▸ **TASK GOAL**:
Please return all lines of the data below containing the string "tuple".
START MATERIAL PROVIDED
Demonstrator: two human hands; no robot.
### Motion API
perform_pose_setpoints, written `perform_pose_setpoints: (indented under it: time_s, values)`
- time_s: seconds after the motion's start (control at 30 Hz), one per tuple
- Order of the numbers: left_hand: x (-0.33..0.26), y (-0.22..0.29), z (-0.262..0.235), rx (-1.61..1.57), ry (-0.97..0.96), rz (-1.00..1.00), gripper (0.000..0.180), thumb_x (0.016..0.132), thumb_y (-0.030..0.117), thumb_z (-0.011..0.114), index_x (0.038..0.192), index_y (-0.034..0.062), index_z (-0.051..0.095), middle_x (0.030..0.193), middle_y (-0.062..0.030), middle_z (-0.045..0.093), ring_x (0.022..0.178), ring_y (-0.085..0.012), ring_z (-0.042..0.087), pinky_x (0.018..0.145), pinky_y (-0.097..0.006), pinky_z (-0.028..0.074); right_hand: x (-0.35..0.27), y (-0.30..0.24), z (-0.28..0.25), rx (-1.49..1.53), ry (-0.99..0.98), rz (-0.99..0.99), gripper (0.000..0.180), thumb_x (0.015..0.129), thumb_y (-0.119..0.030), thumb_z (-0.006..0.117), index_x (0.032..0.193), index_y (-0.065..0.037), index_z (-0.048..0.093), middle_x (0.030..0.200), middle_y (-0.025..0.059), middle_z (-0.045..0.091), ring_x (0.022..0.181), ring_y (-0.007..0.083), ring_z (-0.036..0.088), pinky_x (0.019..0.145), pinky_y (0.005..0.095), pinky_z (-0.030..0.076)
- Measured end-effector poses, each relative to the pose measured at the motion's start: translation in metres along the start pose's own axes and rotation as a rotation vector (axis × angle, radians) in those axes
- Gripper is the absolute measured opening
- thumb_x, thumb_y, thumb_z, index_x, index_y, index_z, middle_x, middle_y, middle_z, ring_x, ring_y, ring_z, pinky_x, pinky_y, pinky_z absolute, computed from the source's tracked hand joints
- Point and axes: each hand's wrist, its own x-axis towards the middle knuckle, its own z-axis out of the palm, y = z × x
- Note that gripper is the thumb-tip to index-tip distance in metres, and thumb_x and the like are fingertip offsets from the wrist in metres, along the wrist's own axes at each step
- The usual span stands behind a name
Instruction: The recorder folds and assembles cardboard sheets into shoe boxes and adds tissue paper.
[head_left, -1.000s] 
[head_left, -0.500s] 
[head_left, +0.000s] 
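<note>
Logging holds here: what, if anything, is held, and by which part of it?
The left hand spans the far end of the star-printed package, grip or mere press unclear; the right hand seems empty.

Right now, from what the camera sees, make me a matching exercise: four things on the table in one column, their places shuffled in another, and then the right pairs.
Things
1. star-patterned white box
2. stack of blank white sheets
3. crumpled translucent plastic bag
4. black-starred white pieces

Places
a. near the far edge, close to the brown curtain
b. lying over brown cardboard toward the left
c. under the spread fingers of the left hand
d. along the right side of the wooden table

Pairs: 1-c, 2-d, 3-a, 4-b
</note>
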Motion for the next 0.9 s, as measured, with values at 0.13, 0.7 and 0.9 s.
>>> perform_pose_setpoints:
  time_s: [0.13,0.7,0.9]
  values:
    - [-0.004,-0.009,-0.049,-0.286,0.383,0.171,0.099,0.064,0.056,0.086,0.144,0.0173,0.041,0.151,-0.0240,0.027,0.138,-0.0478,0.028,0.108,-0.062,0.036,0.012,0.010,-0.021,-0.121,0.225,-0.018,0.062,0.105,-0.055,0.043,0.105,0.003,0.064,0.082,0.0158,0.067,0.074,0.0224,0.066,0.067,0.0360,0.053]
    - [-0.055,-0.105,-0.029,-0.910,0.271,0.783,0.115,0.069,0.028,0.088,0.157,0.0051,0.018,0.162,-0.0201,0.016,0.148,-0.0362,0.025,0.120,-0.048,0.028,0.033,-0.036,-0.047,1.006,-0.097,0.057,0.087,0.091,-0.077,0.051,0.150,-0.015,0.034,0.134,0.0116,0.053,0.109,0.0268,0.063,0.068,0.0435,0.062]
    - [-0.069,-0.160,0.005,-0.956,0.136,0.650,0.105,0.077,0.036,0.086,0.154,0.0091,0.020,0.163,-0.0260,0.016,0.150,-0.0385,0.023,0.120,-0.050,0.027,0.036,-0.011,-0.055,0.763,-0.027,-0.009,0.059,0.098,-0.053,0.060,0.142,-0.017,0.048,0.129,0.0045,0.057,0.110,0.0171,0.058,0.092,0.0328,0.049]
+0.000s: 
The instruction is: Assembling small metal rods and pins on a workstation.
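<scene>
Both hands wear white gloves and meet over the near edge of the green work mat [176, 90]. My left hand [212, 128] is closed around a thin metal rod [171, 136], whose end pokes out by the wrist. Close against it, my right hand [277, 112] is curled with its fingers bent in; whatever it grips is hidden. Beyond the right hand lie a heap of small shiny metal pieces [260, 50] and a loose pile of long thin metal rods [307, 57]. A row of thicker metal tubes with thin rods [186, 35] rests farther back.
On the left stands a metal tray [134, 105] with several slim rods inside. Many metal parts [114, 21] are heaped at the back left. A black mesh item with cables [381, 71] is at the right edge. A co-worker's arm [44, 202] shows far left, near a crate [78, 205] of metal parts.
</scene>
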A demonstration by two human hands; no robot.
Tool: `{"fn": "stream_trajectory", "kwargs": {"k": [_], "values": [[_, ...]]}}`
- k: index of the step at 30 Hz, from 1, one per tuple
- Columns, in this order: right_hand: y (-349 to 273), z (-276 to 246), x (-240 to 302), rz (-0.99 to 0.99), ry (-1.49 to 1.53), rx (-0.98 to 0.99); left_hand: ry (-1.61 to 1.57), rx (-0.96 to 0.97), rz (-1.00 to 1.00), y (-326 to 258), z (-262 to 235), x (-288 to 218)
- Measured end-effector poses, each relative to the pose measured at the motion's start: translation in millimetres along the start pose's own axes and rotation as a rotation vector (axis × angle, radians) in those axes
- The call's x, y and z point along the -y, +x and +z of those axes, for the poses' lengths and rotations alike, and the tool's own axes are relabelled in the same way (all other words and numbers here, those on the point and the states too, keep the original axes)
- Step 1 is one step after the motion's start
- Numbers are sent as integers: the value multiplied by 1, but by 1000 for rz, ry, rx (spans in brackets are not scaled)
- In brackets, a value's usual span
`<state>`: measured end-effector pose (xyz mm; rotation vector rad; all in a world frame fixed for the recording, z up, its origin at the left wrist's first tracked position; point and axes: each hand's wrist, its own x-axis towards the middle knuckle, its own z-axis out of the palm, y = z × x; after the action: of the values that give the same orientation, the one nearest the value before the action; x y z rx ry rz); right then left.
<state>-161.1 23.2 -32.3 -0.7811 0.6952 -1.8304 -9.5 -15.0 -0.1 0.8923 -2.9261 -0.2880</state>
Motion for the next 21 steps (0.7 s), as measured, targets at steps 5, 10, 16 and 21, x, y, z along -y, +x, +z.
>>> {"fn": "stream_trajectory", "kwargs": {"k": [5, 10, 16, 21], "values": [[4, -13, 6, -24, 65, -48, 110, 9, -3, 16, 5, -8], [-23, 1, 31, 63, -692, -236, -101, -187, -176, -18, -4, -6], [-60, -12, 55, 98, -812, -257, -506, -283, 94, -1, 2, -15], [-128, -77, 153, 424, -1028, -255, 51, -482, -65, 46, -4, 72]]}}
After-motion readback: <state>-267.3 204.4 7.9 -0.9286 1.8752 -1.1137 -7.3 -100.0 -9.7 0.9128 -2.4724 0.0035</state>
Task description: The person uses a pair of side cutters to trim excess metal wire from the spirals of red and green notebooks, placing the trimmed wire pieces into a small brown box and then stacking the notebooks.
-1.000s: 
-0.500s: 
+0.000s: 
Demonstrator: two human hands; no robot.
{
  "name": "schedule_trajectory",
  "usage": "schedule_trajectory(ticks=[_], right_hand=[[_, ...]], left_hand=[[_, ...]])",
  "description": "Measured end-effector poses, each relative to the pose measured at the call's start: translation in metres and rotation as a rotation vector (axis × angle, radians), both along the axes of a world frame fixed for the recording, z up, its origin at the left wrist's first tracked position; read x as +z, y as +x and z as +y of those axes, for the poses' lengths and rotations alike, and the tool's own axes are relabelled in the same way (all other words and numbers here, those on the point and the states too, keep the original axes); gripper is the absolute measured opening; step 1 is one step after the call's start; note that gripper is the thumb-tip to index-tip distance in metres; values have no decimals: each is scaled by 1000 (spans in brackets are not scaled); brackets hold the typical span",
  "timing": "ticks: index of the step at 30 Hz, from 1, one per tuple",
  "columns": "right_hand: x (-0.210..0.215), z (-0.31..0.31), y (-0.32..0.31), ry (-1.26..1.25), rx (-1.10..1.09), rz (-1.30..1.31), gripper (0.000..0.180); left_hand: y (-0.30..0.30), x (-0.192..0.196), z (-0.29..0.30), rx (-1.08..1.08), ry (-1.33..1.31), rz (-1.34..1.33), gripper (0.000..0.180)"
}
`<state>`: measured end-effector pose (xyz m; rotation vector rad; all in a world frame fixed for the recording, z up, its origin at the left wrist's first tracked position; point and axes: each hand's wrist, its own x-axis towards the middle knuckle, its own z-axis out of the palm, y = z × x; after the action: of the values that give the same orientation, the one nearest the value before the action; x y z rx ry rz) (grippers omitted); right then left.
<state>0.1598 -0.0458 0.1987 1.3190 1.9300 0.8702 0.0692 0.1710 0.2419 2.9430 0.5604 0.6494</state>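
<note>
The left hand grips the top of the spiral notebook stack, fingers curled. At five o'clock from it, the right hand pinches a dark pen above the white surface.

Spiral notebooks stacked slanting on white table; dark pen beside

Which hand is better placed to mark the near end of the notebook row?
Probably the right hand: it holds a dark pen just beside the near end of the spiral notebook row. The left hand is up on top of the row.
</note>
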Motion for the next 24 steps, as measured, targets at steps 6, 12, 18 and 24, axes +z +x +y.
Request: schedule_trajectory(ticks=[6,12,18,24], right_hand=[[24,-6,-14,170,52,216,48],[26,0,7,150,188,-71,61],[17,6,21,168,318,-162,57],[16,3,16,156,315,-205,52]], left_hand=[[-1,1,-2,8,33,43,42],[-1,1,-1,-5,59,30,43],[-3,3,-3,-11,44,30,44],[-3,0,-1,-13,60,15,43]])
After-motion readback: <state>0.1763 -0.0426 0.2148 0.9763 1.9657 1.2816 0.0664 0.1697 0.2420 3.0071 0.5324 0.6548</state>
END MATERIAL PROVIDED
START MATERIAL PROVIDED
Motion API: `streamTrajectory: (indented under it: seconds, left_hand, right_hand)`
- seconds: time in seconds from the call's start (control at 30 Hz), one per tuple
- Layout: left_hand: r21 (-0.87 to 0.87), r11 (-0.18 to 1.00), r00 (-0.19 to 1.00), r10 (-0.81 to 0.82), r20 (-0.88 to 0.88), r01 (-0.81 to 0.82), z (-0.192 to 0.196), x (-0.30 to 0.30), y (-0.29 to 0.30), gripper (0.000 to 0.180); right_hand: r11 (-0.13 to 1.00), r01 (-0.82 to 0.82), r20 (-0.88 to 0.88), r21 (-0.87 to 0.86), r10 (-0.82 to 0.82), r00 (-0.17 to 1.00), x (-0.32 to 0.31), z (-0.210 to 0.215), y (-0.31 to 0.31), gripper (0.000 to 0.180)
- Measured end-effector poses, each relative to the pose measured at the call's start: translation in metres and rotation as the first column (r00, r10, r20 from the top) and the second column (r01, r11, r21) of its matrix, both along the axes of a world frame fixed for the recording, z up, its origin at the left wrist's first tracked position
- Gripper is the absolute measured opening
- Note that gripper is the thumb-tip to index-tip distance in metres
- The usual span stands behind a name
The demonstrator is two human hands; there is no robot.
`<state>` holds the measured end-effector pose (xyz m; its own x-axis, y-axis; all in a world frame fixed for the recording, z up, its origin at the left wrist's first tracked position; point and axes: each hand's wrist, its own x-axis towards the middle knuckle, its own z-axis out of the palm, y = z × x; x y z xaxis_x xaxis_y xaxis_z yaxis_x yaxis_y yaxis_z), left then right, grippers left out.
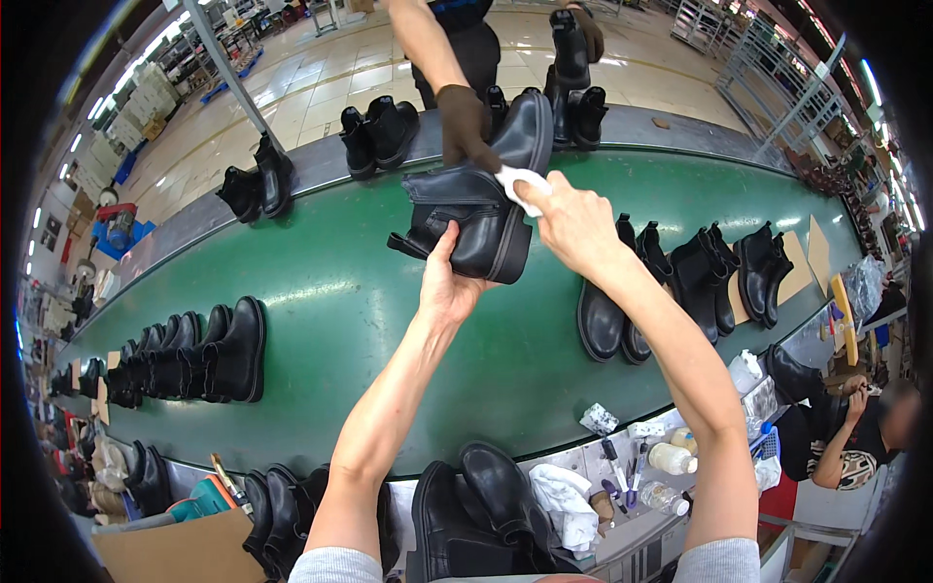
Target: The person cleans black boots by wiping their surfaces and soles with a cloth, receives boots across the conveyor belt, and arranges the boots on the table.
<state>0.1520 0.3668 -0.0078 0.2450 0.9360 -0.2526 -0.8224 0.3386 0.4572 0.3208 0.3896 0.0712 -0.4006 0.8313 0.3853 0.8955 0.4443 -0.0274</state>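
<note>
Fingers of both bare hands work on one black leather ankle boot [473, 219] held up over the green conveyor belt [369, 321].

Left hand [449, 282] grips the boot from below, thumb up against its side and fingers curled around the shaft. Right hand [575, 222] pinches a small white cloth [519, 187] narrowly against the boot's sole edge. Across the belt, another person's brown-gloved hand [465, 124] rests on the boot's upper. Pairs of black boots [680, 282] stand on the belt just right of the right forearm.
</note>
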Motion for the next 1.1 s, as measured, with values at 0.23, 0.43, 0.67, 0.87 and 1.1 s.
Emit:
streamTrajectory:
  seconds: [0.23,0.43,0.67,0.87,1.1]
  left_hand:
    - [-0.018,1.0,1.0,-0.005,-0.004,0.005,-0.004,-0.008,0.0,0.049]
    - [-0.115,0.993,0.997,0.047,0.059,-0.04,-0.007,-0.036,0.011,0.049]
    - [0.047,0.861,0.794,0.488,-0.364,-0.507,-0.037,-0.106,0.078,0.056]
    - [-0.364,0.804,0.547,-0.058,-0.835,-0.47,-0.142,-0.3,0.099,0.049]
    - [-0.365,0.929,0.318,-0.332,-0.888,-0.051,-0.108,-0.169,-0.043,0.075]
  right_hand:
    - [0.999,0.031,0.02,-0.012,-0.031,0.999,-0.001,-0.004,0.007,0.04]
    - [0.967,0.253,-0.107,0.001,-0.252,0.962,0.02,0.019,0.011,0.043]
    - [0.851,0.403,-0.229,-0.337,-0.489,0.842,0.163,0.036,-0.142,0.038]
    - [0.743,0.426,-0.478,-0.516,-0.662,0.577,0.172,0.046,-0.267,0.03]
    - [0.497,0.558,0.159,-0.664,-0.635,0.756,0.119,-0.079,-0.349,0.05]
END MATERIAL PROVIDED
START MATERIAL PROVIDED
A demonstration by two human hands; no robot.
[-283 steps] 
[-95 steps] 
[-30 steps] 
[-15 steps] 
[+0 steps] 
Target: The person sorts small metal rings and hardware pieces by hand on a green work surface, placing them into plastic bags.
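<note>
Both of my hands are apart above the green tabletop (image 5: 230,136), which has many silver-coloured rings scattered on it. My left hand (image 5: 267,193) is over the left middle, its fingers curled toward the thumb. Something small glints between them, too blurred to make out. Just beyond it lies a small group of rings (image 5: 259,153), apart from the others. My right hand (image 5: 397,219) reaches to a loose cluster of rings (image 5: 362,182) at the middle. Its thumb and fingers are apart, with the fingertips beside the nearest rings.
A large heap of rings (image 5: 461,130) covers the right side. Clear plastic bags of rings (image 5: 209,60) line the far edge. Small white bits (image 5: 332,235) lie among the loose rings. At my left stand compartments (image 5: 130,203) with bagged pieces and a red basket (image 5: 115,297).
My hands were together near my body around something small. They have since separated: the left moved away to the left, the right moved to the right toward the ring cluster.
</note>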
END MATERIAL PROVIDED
▸ **RESULT BELOW**:
- time_s: seconds after the motion's start (control at 30 Hz), one per tuple
- k: index of the step at 30 Hz, from 1, one per tuple
  "timing": "ticks: index of the step at 30 Hz, from 1, one per tuple",
- seconds: time in seconds from the call's start (control at 30 Hz), one per tuple

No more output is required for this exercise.